Aí, estranhamente, ela se interrompeu, emocionada. Harry, prontamente, completou.
- Nossa preocupação é porque não temos uma experiência muito positiva com isso... Eu mesmo fui criado por uma família que me via como... um fardo.
- Sei como é – Sarah, falou, compreensiva – Eu fui adotada também, por uma família que, felizmente, sempre me amou muito. E André também, foi adotado. – ela procurou André com os olhos, ele estava do outro lado do pequeno salão, abraçado feliz com a jovem esposa, e por um momento, Sarah se lembrou de Martinho e Beatriz, seus queridos pais, de como eles estariam felizes se pudessem estar ali, e completou mais para si mesma – Com certeza estão...
- O que disse, querida? – Molly perguntou com voz gentil, percebendo os olhos marejados da mulher à sua frente.
- Desculpem-me, sim? – Sarah balbuciou, e se afastou em direção ao banheiro.

Lá, deixou-se ficar por alguns minutos, tentando recuperar a serenidade, fazendo força pra não chorar.
Os pais estavam ali, sim, com certeza, em espírito, e estariam sempre com ela, torcendo por sua felicidade. Não gostariam de vê-la tão triste, ainda mais num dia como aquele. Nem André, ou sua noiva.
Resoluta, lavou o rosto e, sem se preocupar em retocar a maquiagem, que era quase nenhuma mesmo, voltou ao salão.

Rapidamente, localizou Harry e Molly, no meio de grupo de “amigos da noiva”. Foi até lá em passos decididos, causando espanto a alguns que pareceram confusos com sua chegada.
Mas não ligou pra isso, cumprimentou a todos com um sorriso tímido, e falou diretamente para os dois:
- Este projeto de vocês... No que estão pensando, exatamente? Já existe uma casa, um espaço, qualquer coisa, onde estas crianças podem ser acolhidas? E vocês querem mesmo que eu trabalhe com vocês? Acham que posso ajudar, mesmo sendo recém-chegada ao país?
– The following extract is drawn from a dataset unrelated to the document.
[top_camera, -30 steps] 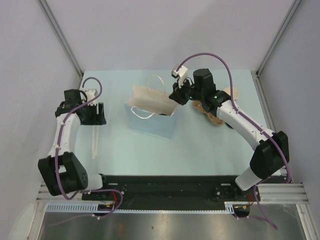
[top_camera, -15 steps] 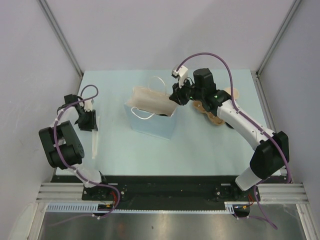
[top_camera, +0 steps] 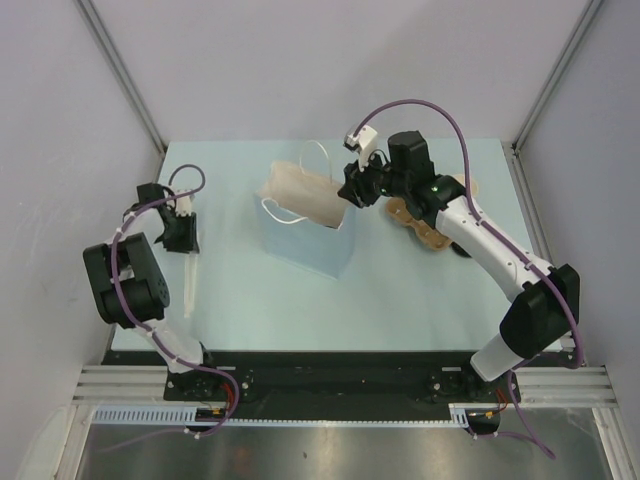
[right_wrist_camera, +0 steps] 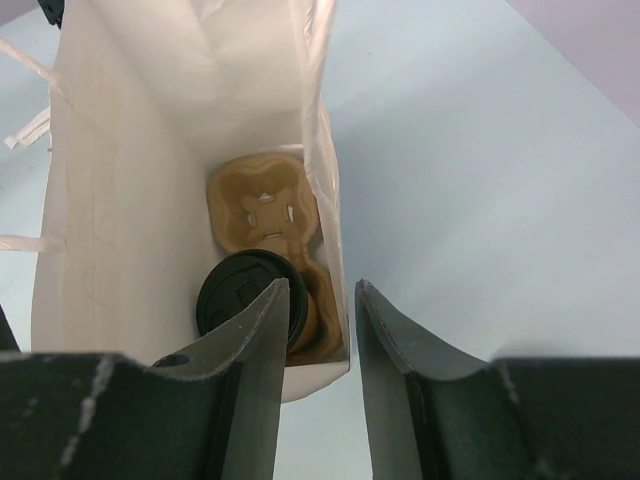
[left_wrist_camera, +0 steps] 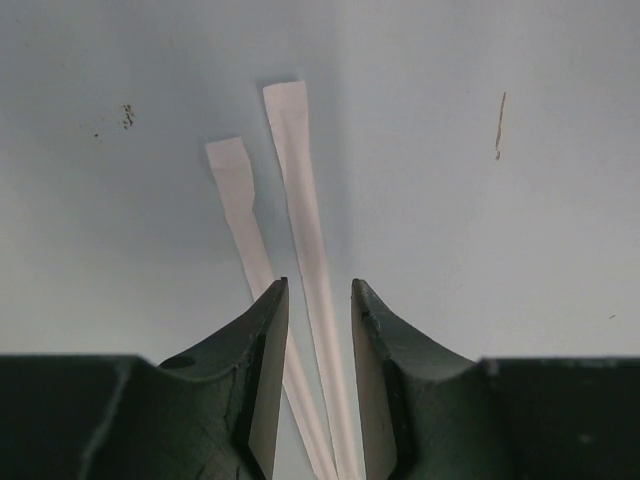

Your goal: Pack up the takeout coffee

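Presently, bench (top_camera: 400, 290): pale blue, carries everything.
bag (top_camera: 310, 240): light-blue paper, upright, mouth open, white handles flopped outward.
carrier (right_wrist_camera: 262, 205): brown pulp, flat on the bag floor.
right hand (right_wrist_camera: 321, 287): over the bag's edge, jaws narrowly parted, holding nothing.
left hand (left_wrist_camera: 320, 285): low over the bench, well left of the bag, jaws narrow astride one paper strip (left_wrist_camera: 300, 200), not gripping it.
takeout coffee (right_wrist_camera: 240, 290): black lid up, seated in the carrier's near pocket.
risk: right hand lifting out could snag the thin bag wall and tip bag and cup; left hand could skid off the flat paper strip.
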Controlling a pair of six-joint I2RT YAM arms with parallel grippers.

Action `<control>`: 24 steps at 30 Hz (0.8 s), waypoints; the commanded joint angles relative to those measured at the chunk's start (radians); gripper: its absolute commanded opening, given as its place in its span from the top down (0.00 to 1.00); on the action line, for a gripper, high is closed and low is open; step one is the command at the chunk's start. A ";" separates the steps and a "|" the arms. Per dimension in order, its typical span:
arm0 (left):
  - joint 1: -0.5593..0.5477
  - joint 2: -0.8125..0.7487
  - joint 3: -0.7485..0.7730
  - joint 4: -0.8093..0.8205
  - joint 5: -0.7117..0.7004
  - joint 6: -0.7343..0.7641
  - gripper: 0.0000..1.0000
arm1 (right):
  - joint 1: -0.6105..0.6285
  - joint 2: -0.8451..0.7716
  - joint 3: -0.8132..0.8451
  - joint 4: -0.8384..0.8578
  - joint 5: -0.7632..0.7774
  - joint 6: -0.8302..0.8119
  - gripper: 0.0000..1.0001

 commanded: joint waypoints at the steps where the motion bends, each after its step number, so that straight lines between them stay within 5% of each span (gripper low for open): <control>1: -0.020 0.017 -0.024 0.051 -0.026 0.019 0.64 | -0.002 -0.026 0.051 -0.007 0.009 0.004 0.62; 9: -0.043 0.046 -0.065 0.085 -0.088 0.035 0.69 | -0.004 -0.040 0.060 -0.010 0.018 0.012 0.59; 13: -0.058 0.052 -0.078 0.076 -0.091 0.045 0.79 | -0.001 -0.043 0.077 -0.014 0.024 0.018 0.55; 19: -0.072 -0.038 -0.036 0.030 -0.019 -0.019 0.99 | 0.001 -0.042 0.126 -0.031 0.049 0.021 0.27; 24: -0.086 -0.144 0.124 -0.103 0.066 -0.062 1.00 | 0.004 -0.040 0.172 -0.046 0.056 0.035 0.12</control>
Vou ter que me colocar a par das leis aqui, dos procedimentos, tudo pode ser diferente do que já vi, mas... eu aceito!
A expressão de alívio no rosto deles só não foi maior que a de espanto nos rostos dos demais. Mas Molly já a abraçava, feliz, e dizia que esperaria por sua visita na segunda-feira, sem falta.
Então, um pedaço de papel lhe foi passado, onde se lia um endereço em caligrafia fina e miúda, que ela teve a impressão de reconhecer.